Prevalence of Extra Power-Law Spectral Components in Short Gamma-Ray Bursts
Qing-Wen Tang, Kai Wang, Liang Li, Ruo-Yu Liu

TL;DR
This study systematically analyzes 13 short gamma-ray bursts and finds that an extra power-law spectral component is a common feature, likely sharing a physical origin with the main emission, and possibly caused by electromagnetic cascades.
Contribution
It provides the first systematic evidence that the extra power-law component is ubiquitous in short GRBs and suggests a potential physical mechanism involving electromagnetic cascades.
Findings
Extra power-law component is present in all 13 short GRBs analyzed.
The power-law indices are mostly harder than -2.0.
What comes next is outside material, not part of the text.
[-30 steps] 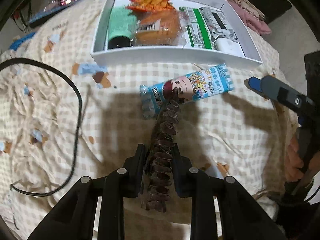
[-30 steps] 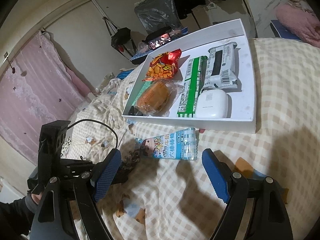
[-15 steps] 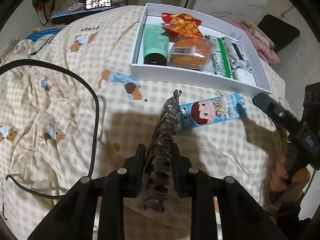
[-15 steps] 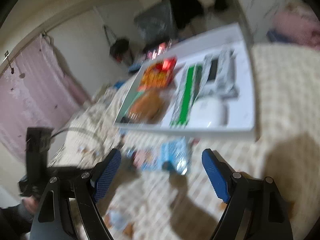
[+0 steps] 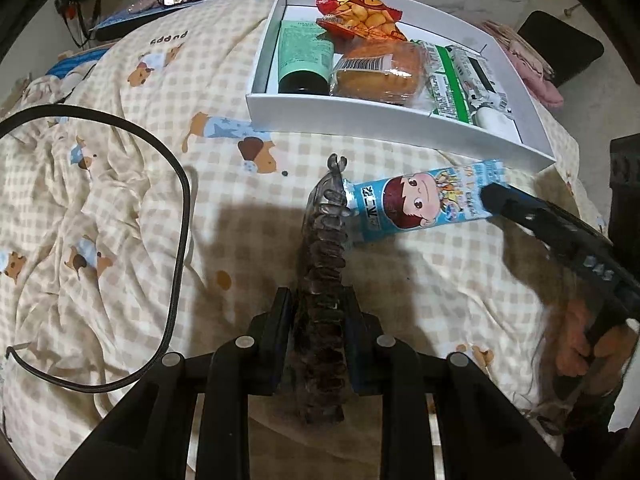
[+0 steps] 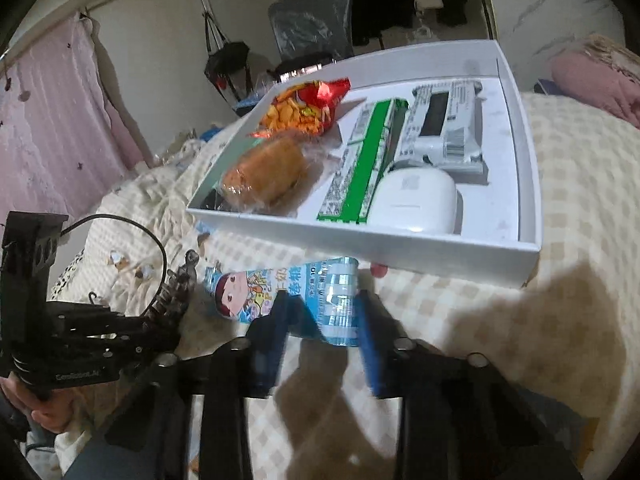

The flux of the extra component correlates with the main spectral component.
Abstract
Prompt extra power-law (PL) spectral component is discovered in some bright gamma-ray bursts (GRBs), which usually dominates the spectral energy distribution below tens of keV or above about 10 MeV. However, its origin is still unclear. In this paper, we present a systematic analysis 13 Fermi short GRBs as of August 2020, with the contemporaneous keV-MeV and GeV detections at the prompt emission phase. We find that the extra PL component is a ubiquitous spectral feature for short GRBs, showing up in all 13 analyzed GRBs. The PL indices are mostly harder than -2.0, which may be well reproduced by considering the electromagnetic cascade induced by ultra-relativistic protons or electrons accelerated in the prompt emission phase. The average flux of these extra PL components positively correlates with that of the main spectral components, which implies they may share the same physical…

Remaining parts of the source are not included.